Papa Leone XIV ha definito gli Stati Uniti una “terra di immigrati” nel videomessaggio inviato in occasione del conferimento del Liberty Award del National Constitution Center, alla vigilia delle celebrazioni per i 250 anni della Dichiarazione d’Indipendenza.
Nel suo intervento, il Pontefice ha ricordato come gli Stati Uniti abbiano rappresentato nel tempo “una parola simbolo della libertà“, sottolineando che il Paese ha “aperto le sue porte a successive ondate di immigrati, permettendo loro e ai loro figli di svolgere un ruolo nel plasmare il futuro della nazione”. Ha inoltre evidenziato come persone di culture, religioni e lingue diverse abbiano trovato un terreno comune negli ideali fondanti del Paese.

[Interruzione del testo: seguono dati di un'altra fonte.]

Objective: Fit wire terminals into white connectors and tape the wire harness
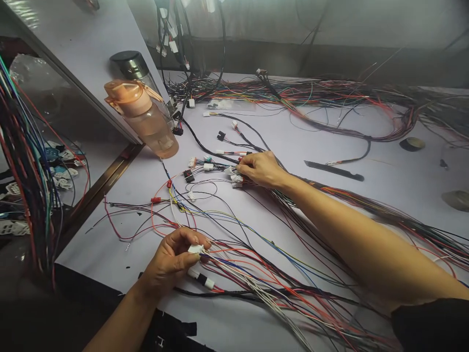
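- The left hand (172, 261), nearest the camera, has its grip pinched on a white connector (195, 249), thumb and fingertips closed around it just above the counter (110, 244); coloured wires trail from it to the right
- A second white plug (205, 281) lies just beside that hand
- Farther out, the right hand (261, 168) reaches across the wire bundle (366, 205); its grip appears closed on a connector cluster (235, 178), though the fingertips are partly hidden
- Beyond, an orange bottle (144, 117) leans tilted at the left, while a black strip (333, 171) and a tape roll (412, 143) lie to the right
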A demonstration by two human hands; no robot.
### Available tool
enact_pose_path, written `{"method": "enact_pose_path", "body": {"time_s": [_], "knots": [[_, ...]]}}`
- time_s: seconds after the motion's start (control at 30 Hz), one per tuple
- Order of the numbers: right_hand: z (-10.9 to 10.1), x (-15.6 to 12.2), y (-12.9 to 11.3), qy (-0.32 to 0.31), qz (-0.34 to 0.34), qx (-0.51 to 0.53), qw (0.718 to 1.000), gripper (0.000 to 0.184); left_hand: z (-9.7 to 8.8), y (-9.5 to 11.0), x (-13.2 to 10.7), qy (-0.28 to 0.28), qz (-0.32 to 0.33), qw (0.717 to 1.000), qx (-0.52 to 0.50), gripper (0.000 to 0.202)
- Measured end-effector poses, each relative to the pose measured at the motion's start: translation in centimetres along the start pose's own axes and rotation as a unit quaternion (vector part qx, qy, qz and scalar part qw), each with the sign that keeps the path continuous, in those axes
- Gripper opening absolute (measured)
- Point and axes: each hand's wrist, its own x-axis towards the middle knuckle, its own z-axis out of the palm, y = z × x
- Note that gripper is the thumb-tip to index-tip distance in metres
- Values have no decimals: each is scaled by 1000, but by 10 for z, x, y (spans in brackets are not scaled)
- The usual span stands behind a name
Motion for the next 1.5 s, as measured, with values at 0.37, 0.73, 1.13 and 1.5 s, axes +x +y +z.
{"method": "enact_pose_path", "body": {"time_s": [0.37,0.73,1.13,1.5], "knots": [[-2,4,-2,-17,40,49,998,28,2,0,0,-18,-12,1000,-18,19],[-4,4,-3,-18,69,54,996,24,1,-1,0,-30,-16,999,-35,19],[5,3,-7,22,62,-13,998,31,2,0,-1,-1,-32,999,-27,21],[9,-126,-67,62,-148,60,985,18,6,1,-3,-7,-14,1000,-12,21]]}}
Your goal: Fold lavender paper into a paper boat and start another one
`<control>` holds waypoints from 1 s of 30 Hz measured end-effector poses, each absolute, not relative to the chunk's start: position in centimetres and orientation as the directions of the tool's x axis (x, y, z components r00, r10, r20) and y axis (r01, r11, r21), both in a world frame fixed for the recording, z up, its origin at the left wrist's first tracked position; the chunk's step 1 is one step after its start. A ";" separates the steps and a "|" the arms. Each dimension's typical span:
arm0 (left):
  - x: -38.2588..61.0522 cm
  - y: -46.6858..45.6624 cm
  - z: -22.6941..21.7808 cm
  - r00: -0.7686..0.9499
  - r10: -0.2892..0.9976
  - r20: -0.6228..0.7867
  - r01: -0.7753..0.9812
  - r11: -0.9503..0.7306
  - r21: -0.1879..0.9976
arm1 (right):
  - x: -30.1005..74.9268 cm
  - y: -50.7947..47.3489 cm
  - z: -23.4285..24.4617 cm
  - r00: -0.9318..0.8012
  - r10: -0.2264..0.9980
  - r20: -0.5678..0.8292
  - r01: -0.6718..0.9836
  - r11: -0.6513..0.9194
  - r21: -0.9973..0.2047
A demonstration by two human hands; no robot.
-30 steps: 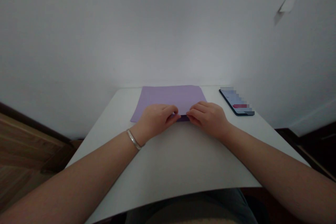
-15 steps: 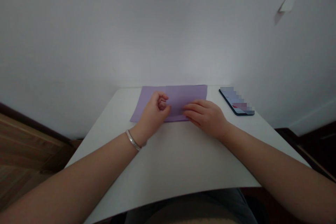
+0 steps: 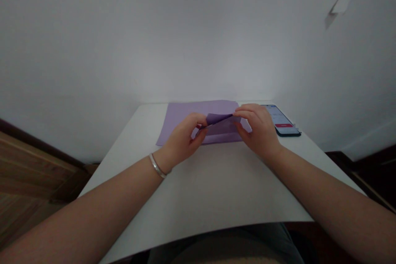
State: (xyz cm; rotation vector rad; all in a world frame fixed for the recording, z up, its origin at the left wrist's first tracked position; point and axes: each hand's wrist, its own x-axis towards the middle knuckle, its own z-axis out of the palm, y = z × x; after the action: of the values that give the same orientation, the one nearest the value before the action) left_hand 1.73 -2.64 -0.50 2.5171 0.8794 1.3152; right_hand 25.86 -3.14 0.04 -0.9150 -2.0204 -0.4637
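Note:
Purple paper (image 3: 185, 111) lies at the far side of the white table (image 3: 198, 189), close to the wall. Its near edge is raised and bent back in the middle, making a darker purple fold (image 3: 216, 119). My left hand (image 3: 187, 134) pinches the lifted edge at its left end, thumb below and fingers above; a silver bangle (image 3: 157, 166) circles that wrist. At the right end of the fold, my right hand (image 3: 258, 128) grips the same edge between thumb and fingertips. Whether the lifted part is a separate sheet I cannot tell.
A phone (image 3: 283, 121) with a lit screen lies to the right of the paper, partly behind my right hand. A pale wall (image 3: 198, 41) rises straight behind the table. Wooden panelling (image 3: 27, 181) stands low on the left.
The paper's near edge has come up off the table and bends back between my hands. My right hand has shifted right, and my left hand's fingers have closed on the edge.

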 end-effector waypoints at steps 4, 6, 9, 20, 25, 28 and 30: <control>1.4 -2.9 -0.2 0.542 0.593 0.595 0.403 -0.805 0.435 | 25.7 -3.4 0.1 -0.406 0.429 0.807 0.723 0.691 -0.005; 1.3 -2.9 -0.3 0.560 0.622 0.547 0.435 -0.783 0.445 | 25.8 -3.4 0.1 -0.441 0.429 0.788 0.694 0.720 -0.004; 1.3 -2.5 -0.7 0.546 0.605 0.579 0.472 -0.794 0.384 | 25.8 -3.5 0.2 -0.526 0.382 0.760 0.616 0.787 0.030; 1.5 -1.7 -1.5 0.336 0.760 0.557 0.607 -0.627 0.489 | 25.4 -3.3 0.2 -0.843 0.388 0.373 0.425 0.905 0.021; 1.2 -1.3 -1.6 0.241 0.837 0.492 0.600 -0.527 0.602 | 25.5 -3.2 0.4 -0.823 0.518 0.234 0.488 0.855 -0.177; 1.1 -1.1 -1.7 0.238 0.853 0.464 0.601 -0.505 0.619 | 25.7 -3.2 0.5 -0.813 0.542 0.214 0.490 0.834 -0.253; 1.2 -1.2 -1.7 0.245 0.854 0.458 0.614 -0.503 0.609 | 25.7 -3.2 0.5 -0.823 0.530 0.203 0.468 0.837 -0.284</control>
State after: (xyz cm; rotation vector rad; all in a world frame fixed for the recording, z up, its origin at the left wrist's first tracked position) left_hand 1.21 -1.20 -1.74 2.2180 1.3593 1.1193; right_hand 25.65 -3.15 0.47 -0.7614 -2.7426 0.3226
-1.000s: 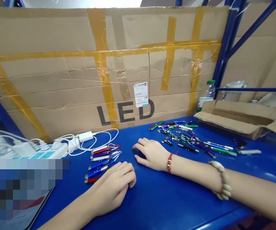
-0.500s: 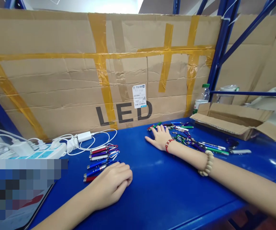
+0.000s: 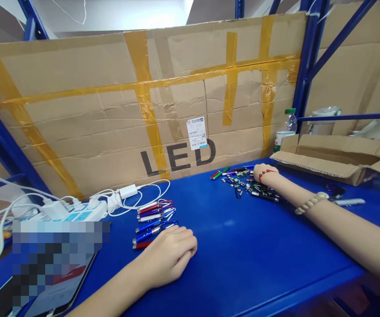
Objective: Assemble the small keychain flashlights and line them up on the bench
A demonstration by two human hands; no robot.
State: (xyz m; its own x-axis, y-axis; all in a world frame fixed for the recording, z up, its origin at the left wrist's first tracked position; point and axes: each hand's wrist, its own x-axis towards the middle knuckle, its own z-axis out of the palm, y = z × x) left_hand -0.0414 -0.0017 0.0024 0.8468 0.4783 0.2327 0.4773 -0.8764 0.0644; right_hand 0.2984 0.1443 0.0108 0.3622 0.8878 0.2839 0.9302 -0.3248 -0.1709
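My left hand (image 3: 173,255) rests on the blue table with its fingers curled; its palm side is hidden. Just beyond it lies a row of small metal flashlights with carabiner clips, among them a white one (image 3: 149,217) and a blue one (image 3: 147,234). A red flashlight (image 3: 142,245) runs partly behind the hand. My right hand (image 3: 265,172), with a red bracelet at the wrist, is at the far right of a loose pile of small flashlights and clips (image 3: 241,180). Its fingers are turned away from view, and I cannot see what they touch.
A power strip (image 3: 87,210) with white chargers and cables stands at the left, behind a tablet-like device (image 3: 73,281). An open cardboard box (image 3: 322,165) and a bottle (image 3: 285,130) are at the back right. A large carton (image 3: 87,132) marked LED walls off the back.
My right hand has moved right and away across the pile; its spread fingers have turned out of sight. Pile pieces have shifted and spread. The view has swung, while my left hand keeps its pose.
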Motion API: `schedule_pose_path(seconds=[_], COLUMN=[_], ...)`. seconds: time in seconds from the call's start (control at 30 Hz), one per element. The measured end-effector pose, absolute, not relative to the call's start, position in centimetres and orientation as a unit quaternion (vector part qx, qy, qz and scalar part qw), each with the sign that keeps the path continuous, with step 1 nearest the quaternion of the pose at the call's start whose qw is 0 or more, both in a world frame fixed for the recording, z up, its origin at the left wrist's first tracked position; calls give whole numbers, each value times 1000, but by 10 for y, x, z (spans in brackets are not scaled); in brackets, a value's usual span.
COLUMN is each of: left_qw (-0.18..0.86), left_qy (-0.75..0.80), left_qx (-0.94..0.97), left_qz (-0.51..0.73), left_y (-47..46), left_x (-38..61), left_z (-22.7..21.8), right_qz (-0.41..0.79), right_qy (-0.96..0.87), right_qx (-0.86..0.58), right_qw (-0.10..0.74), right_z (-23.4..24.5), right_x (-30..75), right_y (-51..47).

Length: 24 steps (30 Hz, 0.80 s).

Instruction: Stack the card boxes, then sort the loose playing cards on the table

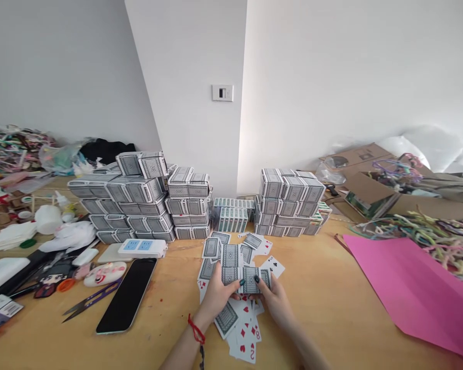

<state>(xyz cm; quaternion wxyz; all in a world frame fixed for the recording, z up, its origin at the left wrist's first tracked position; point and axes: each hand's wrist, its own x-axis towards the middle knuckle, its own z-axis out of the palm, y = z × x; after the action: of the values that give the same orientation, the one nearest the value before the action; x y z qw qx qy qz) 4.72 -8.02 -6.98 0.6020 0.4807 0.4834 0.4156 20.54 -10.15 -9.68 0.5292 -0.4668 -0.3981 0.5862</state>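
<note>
Left hand (pixel 218 293) and right hand (pixel 274 298) hold patterned cards (pixel 250 280) (loose cards (pixel 227 318) beneath).

The sole head-worn camera is looking forward and down over the wooden worktop (pixel 332 293), facing the white wall (pixel 332 77), viewing the left hand (pixel 219 291) and right hand (pixel 274 298) from nearby.

A braided red cord bracelet (pixel 196 330) circles the left wrist. The bare left forearm (pixel 181 352) slants up toward that bracelet from the near side, and the bare left hand (pixel 216 295) reaches just beyond it, closed in a grip. Well to the bracelet's right, the bare right forearm (pixel 304 341) angles inward, its bare right hand (pixel 277 303) gripping too. Both thumbs, nails painted dark teal, point toward each other, tips apart; the other fingers are mostly hidden.
</note>
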Motion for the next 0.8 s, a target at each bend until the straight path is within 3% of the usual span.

Il Papa ha invitato gli americani a vivere il 4 luglio come “l’occasione di un solenne rinnovato impegno” verso quei principi che, a suo giudizio, hanno reso gli Stati Uniti una nazione caratterizzata da pace, prosperità, generosità e nobiltà d’animo.
Le dichiarazioni arrivano mentre l’amministrazione del presidente Donald Trump prosegue la stretta sull’immigrazione, con un’intensificazione delle operazioni di espulsione dei migranti. Negli ultimi mesi il Pontefice aveva già espresso critiche verso questa politica, definendo il trattamento riservato agli immigrati “disumano” e sostenendo che non vi sia coerenza tra la difesa della vita e l’approvazione di simili pratiche.
Le prese di posizione del Papa hanno alimentato il confronto con Trump, che in passato ha criticato pubblicamente il Pontefice su diversi temi di politica internazionale. Secondo un recente sondaggio realizzato da YouGov per The Economist, Papa Leone XIV gode attualmente di un livello di popolarità superiore rispetto al presidente statunitense.